Sometimes you mess up. You fail, you falter, you fall. And when that happens, you have to make a difficult choice from among three options. The choice is difficult because all three options are sometimes correct!
The three options are: quit, try again, or change.
Sometimes it is absolutely the correct choice to quit. Sometimes you try something and what you learn from the very first failure is that you have made a grave error in judgment and you should walk away from the whole thing. It’s sensible to do that when it’s appropriate! Maybe you attempt to jump a gorge on your skateboard and you end up really, really hurt – you barely survive. Once you’re healed, it’s very sensible to just not do that again.

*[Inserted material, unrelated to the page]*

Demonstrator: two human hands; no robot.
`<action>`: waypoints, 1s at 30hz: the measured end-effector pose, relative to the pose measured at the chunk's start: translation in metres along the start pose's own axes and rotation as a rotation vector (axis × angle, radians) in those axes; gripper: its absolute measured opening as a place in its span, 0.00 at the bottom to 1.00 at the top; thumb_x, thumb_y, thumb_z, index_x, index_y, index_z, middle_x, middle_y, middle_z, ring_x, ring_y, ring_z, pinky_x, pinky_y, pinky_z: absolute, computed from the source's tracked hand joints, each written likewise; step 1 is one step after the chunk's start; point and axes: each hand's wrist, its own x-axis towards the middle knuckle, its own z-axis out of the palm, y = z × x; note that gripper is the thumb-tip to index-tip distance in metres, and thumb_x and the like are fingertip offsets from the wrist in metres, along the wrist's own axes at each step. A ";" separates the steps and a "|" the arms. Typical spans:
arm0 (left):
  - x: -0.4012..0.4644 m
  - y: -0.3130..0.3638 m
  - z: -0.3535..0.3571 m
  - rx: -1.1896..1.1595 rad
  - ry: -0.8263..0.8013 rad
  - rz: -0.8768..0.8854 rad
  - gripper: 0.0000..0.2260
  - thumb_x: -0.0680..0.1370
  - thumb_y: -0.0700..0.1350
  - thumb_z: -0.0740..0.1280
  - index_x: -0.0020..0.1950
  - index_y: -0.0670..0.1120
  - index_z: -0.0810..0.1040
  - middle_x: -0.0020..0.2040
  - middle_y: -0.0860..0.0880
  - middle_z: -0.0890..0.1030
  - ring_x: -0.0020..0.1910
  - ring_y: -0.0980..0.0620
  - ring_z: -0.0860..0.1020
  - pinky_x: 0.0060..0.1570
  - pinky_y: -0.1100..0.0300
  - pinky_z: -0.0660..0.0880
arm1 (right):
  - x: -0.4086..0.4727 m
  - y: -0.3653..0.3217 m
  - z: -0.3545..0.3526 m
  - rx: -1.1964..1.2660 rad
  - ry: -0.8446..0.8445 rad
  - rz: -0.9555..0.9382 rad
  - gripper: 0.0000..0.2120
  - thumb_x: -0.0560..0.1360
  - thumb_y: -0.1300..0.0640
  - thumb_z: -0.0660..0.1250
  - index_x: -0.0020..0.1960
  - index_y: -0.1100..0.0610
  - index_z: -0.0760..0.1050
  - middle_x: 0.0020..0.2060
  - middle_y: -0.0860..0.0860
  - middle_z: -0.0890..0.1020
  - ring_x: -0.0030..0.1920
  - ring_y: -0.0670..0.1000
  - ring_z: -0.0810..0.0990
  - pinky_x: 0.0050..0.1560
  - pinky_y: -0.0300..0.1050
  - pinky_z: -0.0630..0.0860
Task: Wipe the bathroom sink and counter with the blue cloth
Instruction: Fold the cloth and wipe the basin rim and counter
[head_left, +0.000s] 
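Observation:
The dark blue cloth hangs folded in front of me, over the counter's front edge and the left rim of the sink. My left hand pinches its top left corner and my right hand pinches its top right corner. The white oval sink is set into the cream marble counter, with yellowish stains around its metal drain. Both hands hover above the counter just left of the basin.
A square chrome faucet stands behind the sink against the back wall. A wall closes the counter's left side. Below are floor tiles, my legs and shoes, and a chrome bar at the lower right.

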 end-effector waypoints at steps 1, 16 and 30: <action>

Sometimes you should try again. You might have almost made it, or you might just need a little more practice. Maybe the stars didn’t align this time, but they could. And sometimes you should change your approach considerably, but still aim for the same goal.
How do you know?
When the horse bucks you and you’re laying on the ground, it can be hard to get a sense of the right answer. Is this horse a lost cause? Do you just need to get back on? Or do you need to walk it around a little first and get it calm, then maybe try a different riding technique?
A lot of it depends on how steep your success ramp is.
All goals need a time frame, or they’re not goals. You can’t ever succeed or fail if you don’t define “by when.” So a true goal is never “tame that horse.” It’s “tame that horse by the end of the year.” You don’t have infinite time in your life.
So whether or not you should quit, try again, or change depends a lot on how much time you have!
If you have a lot of time, then try again. Get in more reps, gather more data, practice, and practice some more. If you have a medium amount of time, change your approach. Try some variations, develop some new ideas, and see what sticks. And if you don’t have much time at all, quit. Walk away before you burn everything in your attempt.
Notice that “a lot of time” becomes “a medium amount of time” after a while! So this also ends up being your order of operations. First, try again. After some tries, change what you’re doing if you still haven’t succeeded. And if you try different things and still don’t get it, know when to walk away and save some juice for the next project.
You can tame any horse and you can climb any ramp, but you can’t ride every horse up every ramp, so be smart.